Up until that point, everywhere that she looked she saw bright sand and blue sky at every point along the horizon. There was an intense loneliness about the desert that was welcoming to her. It meant no one was around to disrupt her thoughts, her focussed anger.
Sometimes she pointed out scrub plants to the others. Occasionally she pointed to things that disappeared, which were never really near anyway. The horses were tired and the group was almost out of provisions. Two days ago Jella had pointed out the Lo Gurate hills in the distance, which looked like low, blue rippled clouds.
They sat on horseback, wrapped in cloaks to stop the penetrating heat, were staring at a boat that was in the sand.

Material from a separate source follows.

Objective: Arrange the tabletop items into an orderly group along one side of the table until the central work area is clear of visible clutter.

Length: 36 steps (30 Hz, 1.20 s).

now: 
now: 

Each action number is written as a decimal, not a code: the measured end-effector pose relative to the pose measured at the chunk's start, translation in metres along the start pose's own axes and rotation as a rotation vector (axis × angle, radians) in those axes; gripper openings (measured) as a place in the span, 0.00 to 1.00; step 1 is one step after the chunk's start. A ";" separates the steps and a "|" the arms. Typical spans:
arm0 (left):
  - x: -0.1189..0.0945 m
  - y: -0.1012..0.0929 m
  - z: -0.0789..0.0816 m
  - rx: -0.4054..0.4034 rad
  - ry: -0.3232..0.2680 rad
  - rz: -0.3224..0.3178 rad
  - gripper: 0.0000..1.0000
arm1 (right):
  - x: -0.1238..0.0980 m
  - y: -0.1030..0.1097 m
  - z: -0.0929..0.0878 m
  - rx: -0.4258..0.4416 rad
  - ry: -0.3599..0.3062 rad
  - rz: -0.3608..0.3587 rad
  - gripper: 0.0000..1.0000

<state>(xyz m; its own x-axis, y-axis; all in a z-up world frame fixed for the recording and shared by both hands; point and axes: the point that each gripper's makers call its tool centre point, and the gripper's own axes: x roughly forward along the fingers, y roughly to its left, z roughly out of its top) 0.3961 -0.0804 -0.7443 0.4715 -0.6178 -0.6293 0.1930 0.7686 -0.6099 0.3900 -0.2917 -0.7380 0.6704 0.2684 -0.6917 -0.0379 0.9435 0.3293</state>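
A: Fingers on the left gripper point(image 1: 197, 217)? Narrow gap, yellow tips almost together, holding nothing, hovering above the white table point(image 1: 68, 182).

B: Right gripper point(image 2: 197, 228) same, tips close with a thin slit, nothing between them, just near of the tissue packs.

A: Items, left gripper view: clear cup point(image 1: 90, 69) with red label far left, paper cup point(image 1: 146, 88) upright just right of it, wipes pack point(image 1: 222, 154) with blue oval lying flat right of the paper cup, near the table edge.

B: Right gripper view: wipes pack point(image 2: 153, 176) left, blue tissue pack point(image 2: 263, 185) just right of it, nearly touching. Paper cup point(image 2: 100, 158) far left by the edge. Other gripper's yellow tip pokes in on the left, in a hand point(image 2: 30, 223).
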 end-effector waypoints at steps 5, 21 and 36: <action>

Jella could guess how large it was because, as they approached it, it increased in size almost at the same rate as the hills in the background, which were some hours away. The group dismounted, stood by the horses.
‘What is it, that thing?’ Lula asked.
‘The Aarc,’ Jella said. ‘It’s where the Qe Falta live.’

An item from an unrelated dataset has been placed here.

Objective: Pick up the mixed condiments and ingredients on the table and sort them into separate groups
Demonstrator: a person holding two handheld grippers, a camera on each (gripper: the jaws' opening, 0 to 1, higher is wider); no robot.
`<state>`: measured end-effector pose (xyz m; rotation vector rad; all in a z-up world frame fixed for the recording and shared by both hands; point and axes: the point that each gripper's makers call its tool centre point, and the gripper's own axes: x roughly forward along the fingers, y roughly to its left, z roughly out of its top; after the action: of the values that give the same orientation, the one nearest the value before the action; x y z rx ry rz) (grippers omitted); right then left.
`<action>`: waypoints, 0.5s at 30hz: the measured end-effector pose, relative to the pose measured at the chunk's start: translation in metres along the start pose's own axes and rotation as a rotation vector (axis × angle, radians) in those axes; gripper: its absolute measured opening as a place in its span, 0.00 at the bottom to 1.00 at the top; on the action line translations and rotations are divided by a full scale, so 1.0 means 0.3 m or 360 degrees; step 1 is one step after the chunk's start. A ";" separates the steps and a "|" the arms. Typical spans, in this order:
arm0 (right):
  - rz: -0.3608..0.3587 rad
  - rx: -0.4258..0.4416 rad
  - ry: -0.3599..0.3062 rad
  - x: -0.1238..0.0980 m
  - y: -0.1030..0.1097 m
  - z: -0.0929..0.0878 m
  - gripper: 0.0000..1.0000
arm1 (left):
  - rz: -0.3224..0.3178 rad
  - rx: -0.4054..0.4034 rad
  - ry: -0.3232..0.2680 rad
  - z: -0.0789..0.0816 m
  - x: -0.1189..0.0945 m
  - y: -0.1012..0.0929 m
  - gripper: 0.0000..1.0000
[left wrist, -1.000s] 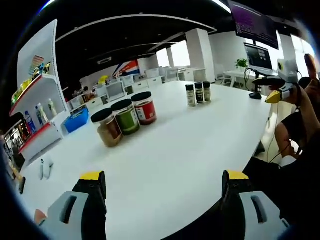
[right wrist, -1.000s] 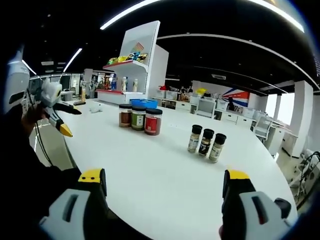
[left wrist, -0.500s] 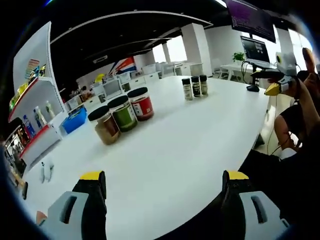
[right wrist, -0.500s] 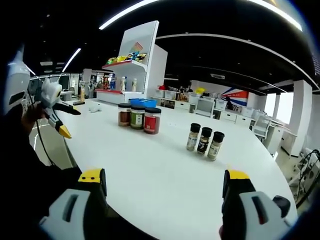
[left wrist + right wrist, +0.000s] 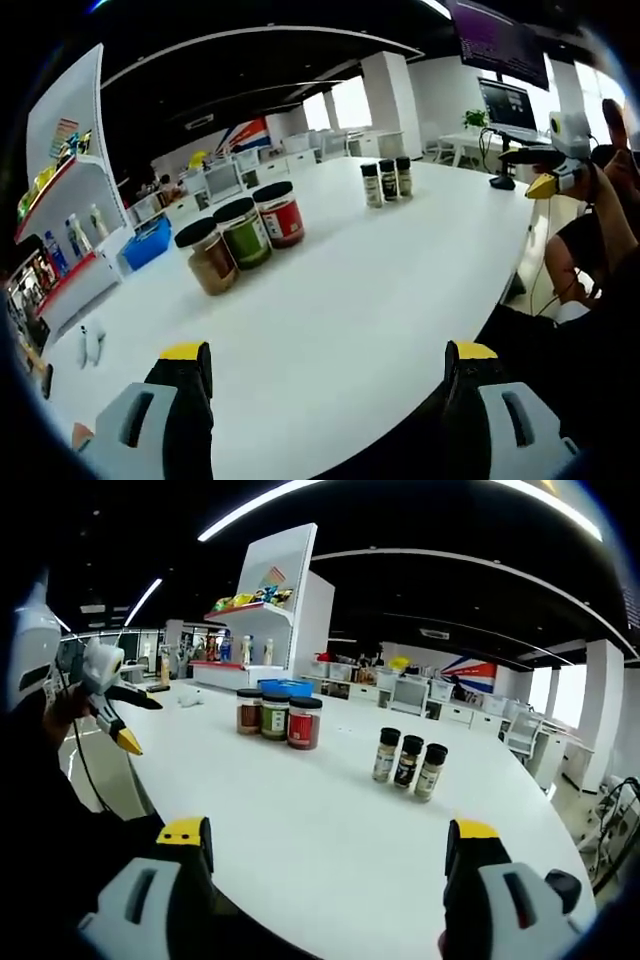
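Jars [image 5: 243,236], three, in row on white counter [image 5: 340,320], far left in left gripper view. Spice bottles [image 5: 409,762], three, grouped well apart, further right; labels too small to read. Left hand-held gripper [image 5: 325,385] spread wide, empty. Right hand-held gripper [image 5: 325,865] likewise, over near counter edge.

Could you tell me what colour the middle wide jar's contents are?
Green, seen best in the left gripper view: middle wide jar.
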<state>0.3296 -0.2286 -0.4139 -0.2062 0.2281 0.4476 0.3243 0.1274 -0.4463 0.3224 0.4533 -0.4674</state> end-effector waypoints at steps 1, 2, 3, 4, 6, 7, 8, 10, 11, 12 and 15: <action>-0.0002 -0.0001 0.0001 0.000 -0.001 -0.001 0.94 | -0.0007 0.0004 0.0007 -0.003 0.001 -0.006 0.95; -0.0002 -0.0001 0.0002 0.000 -0.001 -0.002 0.93 | -0.0010 0.0007 0.0008 -0.004 0.002 -0.008 0.95; 0.0000 -0.0001 0.0002 0.001 0.000 -0.001 0.93 | -0.0012 0.0007 0.0008 -0.003 0.001 -0.009 0.95; 0.0003 -0.0002 0.0002 0.001 0.002 -0.001 0.93 | -0.0015 0.0006 0.0008 -0.003 0.001 -0.009 0.95; 0.0007 -0.0007 0.0002 0.001 0.003 0.000 0.93 | -0.0014 0.0006 0.0002 0.002 -0.002 -0.007 0.95; 0.0007 -0.0009 0.0002 0.001 0.003 0.000 0.93 | -0.0012 0.0010 -0.0002 0.005 -0.003 -0.006 0.95; 0.0007 -0.0009 0.0003 0.002 0.003 0.000 0.93 | -0.0013 0.0016 -0.0005 0.006 -0.004 -0.007 0.95; 0.0003 -0.0007 0.0004 0.002 0.000 -0.001 0.93 | -0.0022 0.0032 0.0013 -0.001 -0.003 -0.013 0.95; 0.0002 -0.0007 0.0004 0.002 -0.002 -0.002 0.93 | -0.0023 0.0035 0.0016 -0.003 -0.003 -0.014 0.95; 0.0000 -0.0007 0.0005 0.002 -0.003 -0.002 0.93 | -0.0024 0.0037 0.0017 -0.005 -0.003 -0.014 0.95; 0.0005 -0.0009 0.0006 0.001 -0.001 -0.003 0.93 | -0.0027 0.0032 0.0017 -0.005 -0.004 -0.016 0.95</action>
<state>0.3298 -0.2289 -0.4150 -0.2122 0.2311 0.4512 0.3206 0.1244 -0.4480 0.3408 0.4622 -0.4873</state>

‘Ghouls,’ Menz said. His face darkened.
‘They live there?’ Lula asked. ‘How do you know all this?’
‘The library had its benefits. Also, news and contacts are prolific, if you know where to look.’ ‘How d’you mean?’ ‘There’re a few Qe Falta in Rhoam, although no one knew because their deformities are subtle, in certain cases. Like I keep saying, you know they’ve helped us on our previous scouting mission. They put us in contact with our guide that time, as a sort of in between. You meet many people in those cobbled streets, Menz, many people. People can hide by being right in front of you, because it’s the last place you expect to look.’
A pterodette approached. Jella looked up at the small creature. At first a mere dot in the blue, became large, graceful as it flew above their heads in a circle, drifting on a thermal, hardly moving its wings, then turned sharply towards the home of the Qe Falta.
‘They’ll come for us,’ Jella said, her eyes fixed on the creature.
Within the hour, shapes could be seen approaching from the boat, a plume of sand above them, unmoving with no wind to disturb its path. The shapes became larger, and soon Jella could see that it was in fact horses approaching. She counted ten in a wide line. On each of them was a figure wearing a dark cloak and she could see that because they rippled, obviously riding fast. Menz and Yayle opened a bag that was hanging on the side of their horse and each drew a musket.
‘Put those back,’ Jella said. She was facing away from the rumel, towards the riders. ‘You won’t need them.’
‘Why? I ain’t gonna trust no ghoul,’ Menz said.
‘Just put them away,’ Jella said, turning to them.
Menz and Yayle placed the muskets back, closed the bag. It snagged against the rope that held it and fell off, smacking the sand. They held each other’s gaze. Lula stepped in between the rumel, put the bag back on the horse, tying it secure.
The sun was directly overhead, the horses were almost upon them. Lula stepped alongside Jella . ‘I’m frightened of these things,’ she said.
‘Don’t be, beautiful. Don’t be.’ Jella held Lula’s hand, squeezed it. She could feel a pulse. Lula smiled, wiping further sweat off of her brow. The horses were almost there. Menz and Yayle stood closer. The group huddled alongside their horses. Menz’s fingers tapped his side.
The horses arrived under a dust cloud. A figure in the centre raised his hand and the horses came to halt, which threw up even more sand and the wind had risen, sending it in an upward spiral. The cloud thinned, revealing the ten riders.